“The plague must be stamped out, Abe.”

“Oh, yes! I yeard that story before! It’s a good way to save a crittur’s life by shooting him! What beats me is why you don’t up and shoot all children sick with tyfust and grown people ailing with influenza! My gum! I’m ashamed of you!”

“Well, so long!”

“You ain’t goin’?”

“I think so; the work of shooting cattle is not pleasant, but it is less pleasant to be reminded of it.”

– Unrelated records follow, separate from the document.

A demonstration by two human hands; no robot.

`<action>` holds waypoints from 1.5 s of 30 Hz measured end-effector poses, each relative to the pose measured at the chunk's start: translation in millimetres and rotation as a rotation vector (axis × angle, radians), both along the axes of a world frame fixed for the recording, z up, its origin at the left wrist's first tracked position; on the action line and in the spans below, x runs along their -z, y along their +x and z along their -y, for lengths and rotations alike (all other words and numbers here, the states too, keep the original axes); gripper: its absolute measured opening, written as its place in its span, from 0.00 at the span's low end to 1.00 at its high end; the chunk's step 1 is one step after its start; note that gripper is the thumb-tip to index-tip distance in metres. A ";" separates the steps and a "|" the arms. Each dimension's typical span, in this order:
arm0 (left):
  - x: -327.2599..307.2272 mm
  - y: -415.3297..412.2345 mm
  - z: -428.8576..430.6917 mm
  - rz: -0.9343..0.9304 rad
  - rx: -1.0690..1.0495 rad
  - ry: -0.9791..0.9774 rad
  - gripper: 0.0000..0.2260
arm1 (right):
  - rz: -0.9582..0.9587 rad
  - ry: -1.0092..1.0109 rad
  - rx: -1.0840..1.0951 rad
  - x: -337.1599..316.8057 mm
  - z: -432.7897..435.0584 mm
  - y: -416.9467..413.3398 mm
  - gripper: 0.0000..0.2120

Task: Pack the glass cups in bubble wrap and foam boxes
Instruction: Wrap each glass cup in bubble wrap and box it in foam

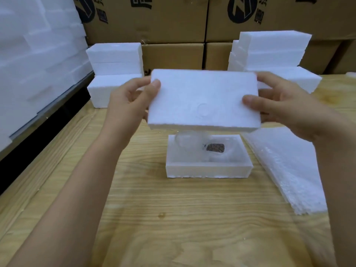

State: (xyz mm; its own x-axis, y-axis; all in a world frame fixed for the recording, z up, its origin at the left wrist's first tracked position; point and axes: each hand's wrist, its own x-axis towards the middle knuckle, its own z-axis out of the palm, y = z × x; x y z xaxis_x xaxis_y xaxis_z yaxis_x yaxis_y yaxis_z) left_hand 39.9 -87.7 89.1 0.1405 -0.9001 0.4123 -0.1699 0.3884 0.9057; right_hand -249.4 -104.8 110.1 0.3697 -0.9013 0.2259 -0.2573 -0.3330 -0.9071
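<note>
A foam lid (204, 101) is held in the air above an open foam box (209, 170), well clear of it and tilted toward the camera. It is gripped at one short end by the left hand (129, 101) and at the other by the right hand (285, 108), each with the thumb laid on the top face and the fingers curled round the edge. The closing step is judged to be in hand, and the main risk lies in alignment: if the lid is brought down skewed, a corner could be caught on the box wall and the brittle foam crumbled. A second risk is posed by the wrapped cup (202, 149). Its far end seems to rise near the rim, though this is partly hidden by the lid, so a lid pressed down hard could be stopped by the bundle and load put on the glass. The box could also be pushed along the table (173, 209), since it is steadied by neither hand. Inside the box only the cup in clear wrap is seen, with a brown label (215, 147) showing through. A pile of wrap sheets (285, 170) lies to the right, closed foam boxes are stacked behind at left (115, 60) and right (273, 51), and cartons (173, 20) are stacked at the back.
</note>
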 end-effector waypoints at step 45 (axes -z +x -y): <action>77.5 15.2 -12.3 0.370 0.569 0.217 0.38 | -0.239 0.005 -0.113 75.9 -21.9 -18.0 0.47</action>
State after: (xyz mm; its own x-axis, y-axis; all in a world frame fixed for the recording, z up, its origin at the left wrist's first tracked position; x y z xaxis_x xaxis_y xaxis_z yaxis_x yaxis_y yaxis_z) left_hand 55.1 -75.4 11.6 -0.4899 -0.8595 0.1458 -0.3060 0.3261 0.8944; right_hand -267.5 -82.8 34.2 0.5107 -0.8520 0.1156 -0.4259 -0.3675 -0.8268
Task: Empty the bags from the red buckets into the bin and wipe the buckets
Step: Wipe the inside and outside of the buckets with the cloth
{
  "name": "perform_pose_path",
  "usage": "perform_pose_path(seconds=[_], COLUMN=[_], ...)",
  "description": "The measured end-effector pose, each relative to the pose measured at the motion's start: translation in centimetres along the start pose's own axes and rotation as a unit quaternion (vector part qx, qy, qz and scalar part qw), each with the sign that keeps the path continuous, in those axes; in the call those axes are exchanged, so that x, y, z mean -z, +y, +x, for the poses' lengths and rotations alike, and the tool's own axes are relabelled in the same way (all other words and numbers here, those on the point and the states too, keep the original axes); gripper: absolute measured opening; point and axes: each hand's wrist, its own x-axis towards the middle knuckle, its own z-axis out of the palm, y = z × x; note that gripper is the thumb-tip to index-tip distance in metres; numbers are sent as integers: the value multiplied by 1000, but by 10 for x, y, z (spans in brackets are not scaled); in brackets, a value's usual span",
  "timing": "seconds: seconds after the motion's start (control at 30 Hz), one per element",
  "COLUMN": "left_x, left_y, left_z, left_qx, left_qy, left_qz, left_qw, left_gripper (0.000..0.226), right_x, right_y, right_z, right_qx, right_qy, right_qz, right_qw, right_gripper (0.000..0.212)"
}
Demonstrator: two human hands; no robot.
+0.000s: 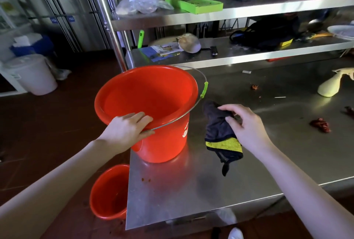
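Note:
A red bucket (153,97) stands tilted on the left corner of the steel table (201,191), its inside bare and its wire handle with a green grip swung to the right. My left hand (127,130) grips its near rim. My right hand (245,124) holds a dark cloth with a yellow patch (220,133) just right of the bucket, the cloth's end hanging onto the table. A second red bucket (109,192) sits on the floor beside the table's left edge, with some residue inside.
A white lidded bin (32,74) stands on the floor at the left. Red scraps (320,124) and a pale spray bottle (333,83) lie on the table's right. Steel shelves (229,55) behind hold a green tray, plastic bags and a dark bag.

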Motion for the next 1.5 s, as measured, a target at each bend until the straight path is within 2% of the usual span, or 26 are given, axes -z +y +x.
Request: perform_pose_path(seconds=[0.13,0.27,0.43,0.53,0.6,0.67,0.73,0.87,0.97,1.2,1.27,1.33,1.43,1.5], left_x=[2,12,27,27,25,22,18,3,-9,-30,-33,-34,-34,-35], left_y=[13,12,0,-1,-1,-2,-4,-7,-7,-11,-13,-12,-8,-7], left_z=[15,33,45,34,26,18,8,-17,-29,-24,-19,-16,-14,-15], left_qx=[50,137,269,306,322,354,403,489,517,523,534,534,528,529], left_qy=[-5,42,91,112,132,152,176,215,217,215,212,207,202,202], left_qz=[-29,-56,-134,-187,-215,-245,-291,-357,-384,-404,-374,-346,-363,-372], left_qw=[998,988,949,927,913,890,850,766,734,718,728,743,740,736], left_gripper=[33,33,35,31,24,18,15,28,31,20,24,30,39,41], right_x=[-5,-16,-47,-77,-101,-127,-149,-183,-204,-225,-219,-204,-162,-136], right_y=[-14,-34,-70,-94,-105,-110,-108,-100,-114,-119,-110,-87,-29,3], right_z=[8,23,43,52,53,48,41,36,39,57,63,69,74,75], right_qx=[15,24,53,67,89,121,148,145,121,142,140,99,-1,-55], right_qy=[13,22,45,34,28,11,-38,-98,-94,-88,-81,-61,-42,-61], right_qz=[31,66,99,114,85,-10,-106,-164,-190,-245,-245,-248,-277,-269], right_qw=[999,997,993,991,992,993,983,971,970,955,956,962,960,960], right_gripper=[34,34,35,34,35,40,56,67,67,59,59,59,64,69])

“Oh, go along! Put your horse in the shed and come right in. The place ain’t been the same since you’ve been away, sonny; ’sides, there’s been no one along for weeks, and I’m jes’ bu’sting with talk. You wouldn’t like to see old Abe die of untold yarns.”

So I off-saddled and knee-haltered the horse, for there was no oat-hay in the shed for him, and he had to get what picking he could from the old lands, yellow with charlock.

Abe made up the fire, and put on the kettle to boil, while from the larder he produced a slab of pork and a half-loaf—very black on the outside and very soft within.

“The last batch of baking,” he said, “was not up to the mark. The yeast gave out, and I were obliged to get a rise out of a handful of rub-rub berries. As for the pork, that came from a pig that was catched.”

“What sort of pig?”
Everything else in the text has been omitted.